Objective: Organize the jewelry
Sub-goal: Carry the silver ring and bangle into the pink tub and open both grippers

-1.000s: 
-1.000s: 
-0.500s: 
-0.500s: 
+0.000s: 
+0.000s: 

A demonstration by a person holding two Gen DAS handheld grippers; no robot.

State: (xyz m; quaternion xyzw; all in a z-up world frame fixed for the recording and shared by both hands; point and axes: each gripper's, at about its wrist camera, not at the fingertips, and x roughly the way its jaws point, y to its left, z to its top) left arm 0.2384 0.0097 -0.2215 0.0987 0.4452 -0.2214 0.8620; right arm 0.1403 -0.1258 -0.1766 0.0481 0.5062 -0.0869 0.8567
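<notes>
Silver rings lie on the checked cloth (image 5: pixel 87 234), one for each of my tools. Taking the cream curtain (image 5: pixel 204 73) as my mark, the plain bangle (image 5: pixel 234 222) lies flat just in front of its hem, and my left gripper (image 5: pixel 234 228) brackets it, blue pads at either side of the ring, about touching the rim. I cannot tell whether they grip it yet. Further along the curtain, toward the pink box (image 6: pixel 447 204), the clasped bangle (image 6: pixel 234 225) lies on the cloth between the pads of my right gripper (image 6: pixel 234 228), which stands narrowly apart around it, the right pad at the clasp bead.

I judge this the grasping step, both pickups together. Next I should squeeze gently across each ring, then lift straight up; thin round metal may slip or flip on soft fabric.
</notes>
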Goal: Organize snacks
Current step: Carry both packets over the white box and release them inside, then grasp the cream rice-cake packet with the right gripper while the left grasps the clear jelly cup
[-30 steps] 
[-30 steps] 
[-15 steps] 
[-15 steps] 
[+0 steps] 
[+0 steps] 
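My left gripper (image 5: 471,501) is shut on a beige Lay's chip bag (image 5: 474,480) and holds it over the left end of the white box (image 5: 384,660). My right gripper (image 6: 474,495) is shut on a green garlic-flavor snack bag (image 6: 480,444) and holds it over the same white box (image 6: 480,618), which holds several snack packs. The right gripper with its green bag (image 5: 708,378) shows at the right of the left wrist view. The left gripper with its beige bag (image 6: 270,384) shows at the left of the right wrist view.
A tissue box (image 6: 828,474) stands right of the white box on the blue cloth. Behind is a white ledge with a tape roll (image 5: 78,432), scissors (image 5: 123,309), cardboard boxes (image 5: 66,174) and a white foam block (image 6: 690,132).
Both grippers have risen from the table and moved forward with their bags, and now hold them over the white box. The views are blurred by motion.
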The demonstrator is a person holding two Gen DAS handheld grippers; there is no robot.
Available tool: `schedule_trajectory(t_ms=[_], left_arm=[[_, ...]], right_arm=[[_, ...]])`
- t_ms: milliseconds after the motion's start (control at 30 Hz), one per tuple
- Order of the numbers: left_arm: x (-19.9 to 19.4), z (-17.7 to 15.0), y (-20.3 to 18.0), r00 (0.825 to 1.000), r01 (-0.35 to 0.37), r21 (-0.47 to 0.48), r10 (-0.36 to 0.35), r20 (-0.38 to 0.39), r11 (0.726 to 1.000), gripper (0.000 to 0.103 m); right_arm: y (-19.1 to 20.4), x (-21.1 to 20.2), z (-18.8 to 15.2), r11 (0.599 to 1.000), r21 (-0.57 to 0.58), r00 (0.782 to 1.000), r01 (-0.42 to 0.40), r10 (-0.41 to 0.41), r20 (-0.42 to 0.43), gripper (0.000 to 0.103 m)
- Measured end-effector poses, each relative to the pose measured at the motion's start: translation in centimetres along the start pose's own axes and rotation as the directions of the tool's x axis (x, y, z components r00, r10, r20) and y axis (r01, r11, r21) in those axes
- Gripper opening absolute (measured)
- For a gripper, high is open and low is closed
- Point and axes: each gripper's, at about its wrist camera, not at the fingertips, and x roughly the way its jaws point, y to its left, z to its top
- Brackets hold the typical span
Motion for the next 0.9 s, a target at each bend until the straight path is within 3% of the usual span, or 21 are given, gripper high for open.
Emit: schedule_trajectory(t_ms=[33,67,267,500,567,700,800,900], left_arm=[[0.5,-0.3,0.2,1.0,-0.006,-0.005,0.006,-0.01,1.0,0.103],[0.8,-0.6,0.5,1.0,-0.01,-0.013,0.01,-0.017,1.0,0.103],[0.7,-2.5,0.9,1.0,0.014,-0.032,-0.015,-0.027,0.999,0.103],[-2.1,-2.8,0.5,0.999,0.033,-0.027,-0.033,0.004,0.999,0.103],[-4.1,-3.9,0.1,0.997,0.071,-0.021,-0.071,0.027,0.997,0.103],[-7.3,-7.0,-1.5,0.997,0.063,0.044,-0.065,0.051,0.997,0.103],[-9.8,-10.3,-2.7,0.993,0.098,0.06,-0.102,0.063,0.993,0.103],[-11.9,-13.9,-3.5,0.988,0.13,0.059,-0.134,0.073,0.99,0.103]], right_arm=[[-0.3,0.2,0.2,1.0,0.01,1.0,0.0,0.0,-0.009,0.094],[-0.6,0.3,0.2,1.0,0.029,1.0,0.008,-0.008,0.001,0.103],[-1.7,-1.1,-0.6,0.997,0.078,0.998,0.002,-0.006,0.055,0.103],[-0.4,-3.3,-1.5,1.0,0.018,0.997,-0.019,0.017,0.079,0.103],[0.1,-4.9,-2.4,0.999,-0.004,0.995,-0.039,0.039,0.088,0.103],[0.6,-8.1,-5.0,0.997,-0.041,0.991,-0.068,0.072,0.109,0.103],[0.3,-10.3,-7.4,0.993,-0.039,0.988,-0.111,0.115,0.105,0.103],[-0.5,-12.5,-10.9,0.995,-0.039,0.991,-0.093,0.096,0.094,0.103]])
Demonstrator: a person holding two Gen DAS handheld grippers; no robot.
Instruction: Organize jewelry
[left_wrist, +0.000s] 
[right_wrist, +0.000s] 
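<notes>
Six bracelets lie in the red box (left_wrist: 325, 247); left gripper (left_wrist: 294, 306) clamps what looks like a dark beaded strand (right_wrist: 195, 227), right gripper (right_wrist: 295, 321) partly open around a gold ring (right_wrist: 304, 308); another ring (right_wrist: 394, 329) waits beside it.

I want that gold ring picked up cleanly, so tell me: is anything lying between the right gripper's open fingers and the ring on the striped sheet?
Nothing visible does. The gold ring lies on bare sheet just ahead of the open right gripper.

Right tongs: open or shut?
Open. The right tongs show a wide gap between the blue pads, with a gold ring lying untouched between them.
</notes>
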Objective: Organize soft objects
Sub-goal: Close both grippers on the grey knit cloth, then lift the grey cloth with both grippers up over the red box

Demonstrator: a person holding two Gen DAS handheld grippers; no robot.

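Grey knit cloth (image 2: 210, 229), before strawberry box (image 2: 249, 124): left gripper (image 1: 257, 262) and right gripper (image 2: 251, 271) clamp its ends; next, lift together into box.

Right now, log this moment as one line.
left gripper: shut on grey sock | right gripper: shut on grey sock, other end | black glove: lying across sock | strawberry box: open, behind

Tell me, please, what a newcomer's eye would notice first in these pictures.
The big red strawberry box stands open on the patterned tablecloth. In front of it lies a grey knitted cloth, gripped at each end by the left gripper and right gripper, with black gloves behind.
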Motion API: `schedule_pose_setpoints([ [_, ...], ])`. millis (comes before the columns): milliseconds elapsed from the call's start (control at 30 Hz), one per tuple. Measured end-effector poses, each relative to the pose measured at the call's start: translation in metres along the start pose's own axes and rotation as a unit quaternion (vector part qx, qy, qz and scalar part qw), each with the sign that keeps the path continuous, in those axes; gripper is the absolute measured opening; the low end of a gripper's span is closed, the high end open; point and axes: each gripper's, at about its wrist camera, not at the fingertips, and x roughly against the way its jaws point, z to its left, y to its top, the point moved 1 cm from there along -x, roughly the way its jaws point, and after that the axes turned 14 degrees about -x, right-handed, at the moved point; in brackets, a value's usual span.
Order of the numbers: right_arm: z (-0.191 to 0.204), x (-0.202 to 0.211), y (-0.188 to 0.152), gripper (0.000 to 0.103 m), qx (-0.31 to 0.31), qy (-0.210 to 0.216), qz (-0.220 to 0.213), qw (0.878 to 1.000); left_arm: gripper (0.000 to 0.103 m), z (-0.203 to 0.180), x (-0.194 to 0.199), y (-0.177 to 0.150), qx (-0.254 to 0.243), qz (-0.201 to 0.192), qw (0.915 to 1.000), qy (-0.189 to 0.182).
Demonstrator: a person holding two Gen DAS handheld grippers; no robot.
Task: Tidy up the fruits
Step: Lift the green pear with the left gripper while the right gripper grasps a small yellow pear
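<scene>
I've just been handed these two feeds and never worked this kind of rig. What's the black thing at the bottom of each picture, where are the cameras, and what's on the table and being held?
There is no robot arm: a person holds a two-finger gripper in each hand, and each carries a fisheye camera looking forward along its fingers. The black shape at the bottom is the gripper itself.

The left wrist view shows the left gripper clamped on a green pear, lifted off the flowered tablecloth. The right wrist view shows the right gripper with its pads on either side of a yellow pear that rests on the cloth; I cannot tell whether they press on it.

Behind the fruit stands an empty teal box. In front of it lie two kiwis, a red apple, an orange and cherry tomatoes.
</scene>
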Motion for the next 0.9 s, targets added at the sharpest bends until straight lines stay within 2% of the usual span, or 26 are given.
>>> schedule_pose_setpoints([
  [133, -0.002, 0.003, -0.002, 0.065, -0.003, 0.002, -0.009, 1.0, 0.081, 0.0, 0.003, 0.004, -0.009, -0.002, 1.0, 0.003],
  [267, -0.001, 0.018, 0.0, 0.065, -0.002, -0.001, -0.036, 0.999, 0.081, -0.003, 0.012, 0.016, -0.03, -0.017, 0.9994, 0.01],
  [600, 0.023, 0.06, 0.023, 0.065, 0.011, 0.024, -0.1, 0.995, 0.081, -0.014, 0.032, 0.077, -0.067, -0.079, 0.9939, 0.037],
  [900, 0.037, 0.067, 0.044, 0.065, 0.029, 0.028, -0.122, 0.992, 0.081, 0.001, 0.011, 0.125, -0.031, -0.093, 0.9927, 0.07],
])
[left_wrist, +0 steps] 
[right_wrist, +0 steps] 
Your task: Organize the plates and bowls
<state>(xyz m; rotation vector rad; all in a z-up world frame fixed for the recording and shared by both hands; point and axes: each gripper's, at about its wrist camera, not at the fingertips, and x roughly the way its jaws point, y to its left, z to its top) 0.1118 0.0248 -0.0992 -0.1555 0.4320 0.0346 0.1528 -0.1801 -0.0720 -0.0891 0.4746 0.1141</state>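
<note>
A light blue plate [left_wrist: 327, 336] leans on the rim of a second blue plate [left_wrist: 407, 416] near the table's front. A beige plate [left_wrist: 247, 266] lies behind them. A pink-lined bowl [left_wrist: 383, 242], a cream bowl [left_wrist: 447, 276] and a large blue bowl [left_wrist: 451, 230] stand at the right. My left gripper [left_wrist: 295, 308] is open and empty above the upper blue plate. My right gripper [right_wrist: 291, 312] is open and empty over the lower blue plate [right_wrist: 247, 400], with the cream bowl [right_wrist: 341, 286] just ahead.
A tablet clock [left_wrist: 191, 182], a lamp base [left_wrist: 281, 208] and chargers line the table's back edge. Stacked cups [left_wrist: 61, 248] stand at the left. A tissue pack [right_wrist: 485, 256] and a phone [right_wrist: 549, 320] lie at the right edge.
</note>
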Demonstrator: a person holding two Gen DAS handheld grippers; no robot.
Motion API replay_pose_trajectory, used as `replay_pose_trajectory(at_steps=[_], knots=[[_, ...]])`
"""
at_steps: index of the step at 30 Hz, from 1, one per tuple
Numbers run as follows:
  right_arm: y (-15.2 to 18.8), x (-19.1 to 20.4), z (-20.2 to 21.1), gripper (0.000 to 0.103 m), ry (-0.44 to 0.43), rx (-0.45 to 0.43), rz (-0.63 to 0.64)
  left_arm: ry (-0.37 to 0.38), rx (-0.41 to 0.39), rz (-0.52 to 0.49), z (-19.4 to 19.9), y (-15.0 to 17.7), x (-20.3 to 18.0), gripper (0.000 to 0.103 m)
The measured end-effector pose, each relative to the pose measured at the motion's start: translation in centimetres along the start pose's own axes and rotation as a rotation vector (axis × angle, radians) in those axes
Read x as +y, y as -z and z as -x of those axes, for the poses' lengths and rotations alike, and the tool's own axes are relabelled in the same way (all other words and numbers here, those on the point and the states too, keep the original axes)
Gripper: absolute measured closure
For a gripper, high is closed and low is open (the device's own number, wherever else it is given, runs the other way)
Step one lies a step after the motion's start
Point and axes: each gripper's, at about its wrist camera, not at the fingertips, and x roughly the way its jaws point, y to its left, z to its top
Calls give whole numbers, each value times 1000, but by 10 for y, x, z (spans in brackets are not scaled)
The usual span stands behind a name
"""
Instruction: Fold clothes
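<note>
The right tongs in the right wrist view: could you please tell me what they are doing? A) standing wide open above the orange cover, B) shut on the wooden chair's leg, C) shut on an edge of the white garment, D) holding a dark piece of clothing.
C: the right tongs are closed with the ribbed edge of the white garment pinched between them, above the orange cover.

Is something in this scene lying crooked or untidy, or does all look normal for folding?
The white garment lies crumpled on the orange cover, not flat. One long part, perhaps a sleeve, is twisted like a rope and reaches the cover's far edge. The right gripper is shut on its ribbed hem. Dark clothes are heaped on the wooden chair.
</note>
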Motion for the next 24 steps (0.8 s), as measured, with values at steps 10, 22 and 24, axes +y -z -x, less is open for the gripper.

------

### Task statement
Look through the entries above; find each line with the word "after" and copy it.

### Task answer
- t_ms: milliseconds after the motion's start (control at 30 Hz), one per tuple
Motion API: `schedule_pose_setpoints([ [_, ...], ])`. millis (comes before the columns): milliseconds elapsed from the call's start (control at 30 Hz), one per tuple. Measured end-effector poses, each relative to the pose measured at the call's start: translation in metres along the start pose's own axes and rotation as a unit quaternion (vector part qx, qy, qz and scalar part qw), each with the sign that keeps the path continuous, in those axes; gripper is the absolute measured opening; the low end of a gripper's span is closed, the high end open; point and axes: each gripper's, at about its wrist camera, not at the fingertips, and x roughly against the way its jaws point, z to its left, y to its top, the point moved 1 cm from there along -x, roughly the way its jaws point, and after that the axes turned 14 degrees about -x, right-handed, at the moved point; in brackets, a value's usual span.
Step one lies a step after the motion's start

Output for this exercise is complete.